As we worked towards our first goal over the summer months, we ran into difficulties with some of our PCR and cloning reactions. This has unfortunately delayed our other goals, but we're still working hard towards generating a characterization workflow and a MoClo data sheet format for the Jamboree.

Abstract

Title

Abandon All Hope, Ye Who PCR: MoClo and the Quest for Genetic Circuit Characterization

Authors

Monique De Freitas¹, Shawn Jin¹, Evan Appleton², Swati Carr², Sonya Iverson², Traci Haddock³, and Douglas Densmore^§

Affiliations

¹iGEM Team Member, ²iGEM Team Mentor, ³iGEM Team Advisor, ^§Faculty Sponsor, Department of Electrical and Computer Engineering, Boston University, Boston, MA, USA

Abstract

Our project has three aims: to introduce MoClo as an alternative assembly technique to BioBricks, to develop a standardized protocol for the characterization of genetic circuits using flow cytometry, and to share our MoClo Kit with the iGEM community.
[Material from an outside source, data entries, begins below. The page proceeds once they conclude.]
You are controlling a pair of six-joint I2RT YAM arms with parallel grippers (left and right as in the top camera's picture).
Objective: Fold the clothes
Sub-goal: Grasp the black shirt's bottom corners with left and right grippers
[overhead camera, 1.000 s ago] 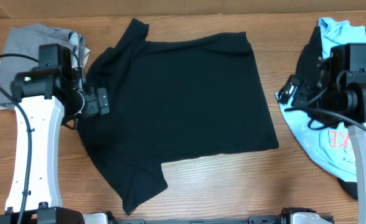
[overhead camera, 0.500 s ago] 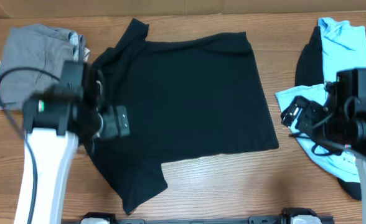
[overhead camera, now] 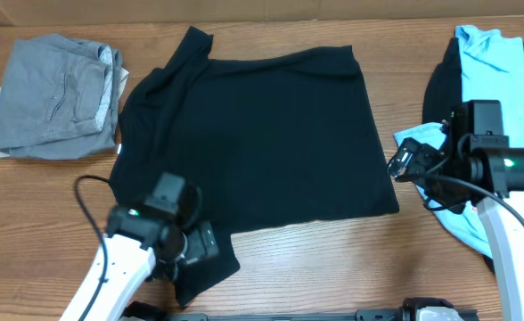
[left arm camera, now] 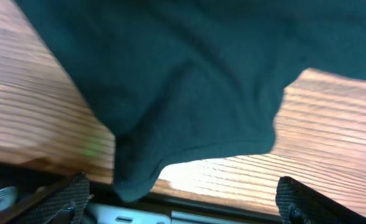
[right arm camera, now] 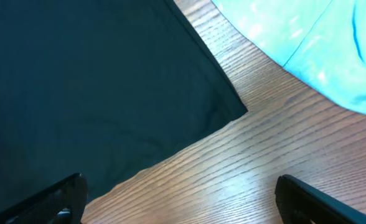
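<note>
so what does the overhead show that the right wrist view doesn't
Only the overhead: the grey garment, the left gripper over the black T-shirt's lower sleeve, and the shirt's whole outline. Only the right wrist: its own fingers, spread wide. Both: the T-shirt's hem corner, the light-blue tee and the bare table between them.

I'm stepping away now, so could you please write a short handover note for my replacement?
Left gripper: open, empty, over the near sleeve of the black T-shirt.
Right gripper: open, empty, beside that shirt's hem.
Things: black T-shirt spread flat in the middle; grey garment bundled far left; light-blue tee on another black garment at right.
Done: no fold in the black T-shirt yet.
Left: fold it, then likely the right-hand pile.
</note>
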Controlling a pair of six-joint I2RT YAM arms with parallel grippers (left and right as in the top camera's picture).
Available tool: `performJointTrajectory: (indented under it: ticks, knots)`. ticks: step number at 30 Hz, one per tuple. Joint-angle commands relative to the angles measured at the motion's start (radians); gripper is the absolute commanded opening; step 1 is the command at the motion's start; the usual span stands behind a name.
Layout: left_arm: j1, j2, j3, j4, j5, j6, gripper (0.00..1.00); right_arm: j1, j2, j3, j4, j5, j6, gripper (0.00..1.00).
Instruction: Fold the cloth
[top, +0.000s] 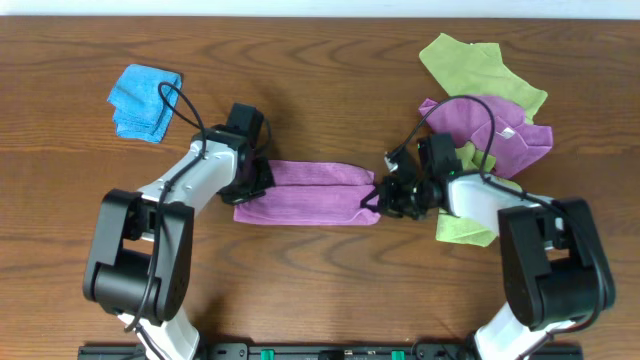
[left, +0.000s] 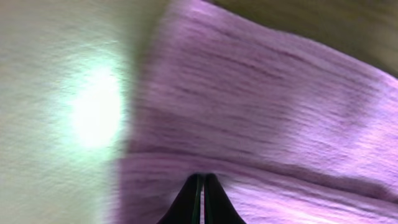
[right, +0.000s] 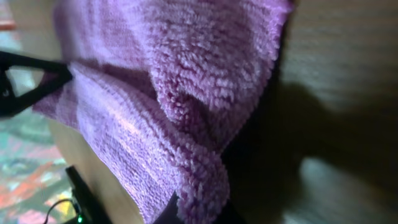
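The left gripper (top: 256, 182) is seen shut at the left end of the cloth (top: 308, 191). In the blurred left wrist view its fingers (left: 186, 202) are pressed together on a fold of the cloth (left: 267, 124), and a layer appears to be pinched between them. The right gripper (top: 377, 196) is closed on the right end, where a fluffy edge of the cloth (right: 186, 93) is clamped between the dark fingers (right: 165, 216) at the bottom of the right wrist view.

The wooden table (top: 320, 80) is spread beneath everything. The cloth is laid out as a long folded strip at the middle of the table, stretched between the two grippers. At the right, a second purple cloth (top: 475, 120) is heaped on crumpled green cloths (top: 470, 62), near the right arm. A small folded blue cloth (top: 145, 100) is placed at the far left, well apart from the strip. A white tag (top: 507, 133) is shown on the second purple cloth.
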Motion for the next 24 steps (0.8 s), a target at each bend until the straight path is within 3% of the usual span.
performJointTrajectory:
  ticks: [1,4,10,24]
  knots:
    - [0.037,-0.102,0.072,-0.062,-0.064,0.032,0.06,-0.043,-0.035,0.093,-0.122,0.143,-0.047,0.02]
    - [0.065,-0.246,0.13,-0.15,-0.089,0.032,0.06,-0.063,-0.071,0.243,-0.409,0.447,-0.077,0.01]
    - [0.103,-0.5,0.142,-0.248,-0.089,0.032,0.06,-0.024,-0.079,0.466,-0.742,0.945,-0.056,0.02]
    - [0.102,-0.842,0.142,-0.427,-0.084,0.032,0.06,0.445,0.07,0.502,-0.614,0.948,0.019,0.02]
MoClo is an assembly technique developed by Weber et al., 2011, which involves a multi-way, one-pot digestion-ligation reaction, enabling faster and more efficient construction of genetic circuits. We converted a large subset of BioBricks from the Registry into MoClo Parts using PCR and cloning strategies. We are in the process of building and characterizing various genetic circuits using MoClo Parts, which we will compare to their BioBrick counterparts. A characterization workflow will be shared once this is complete. We also developed a data sheet using Clotho to be included in the Registry of Standard Biological Parts for each Part we characterized to easily share our data with the synthetic biology community.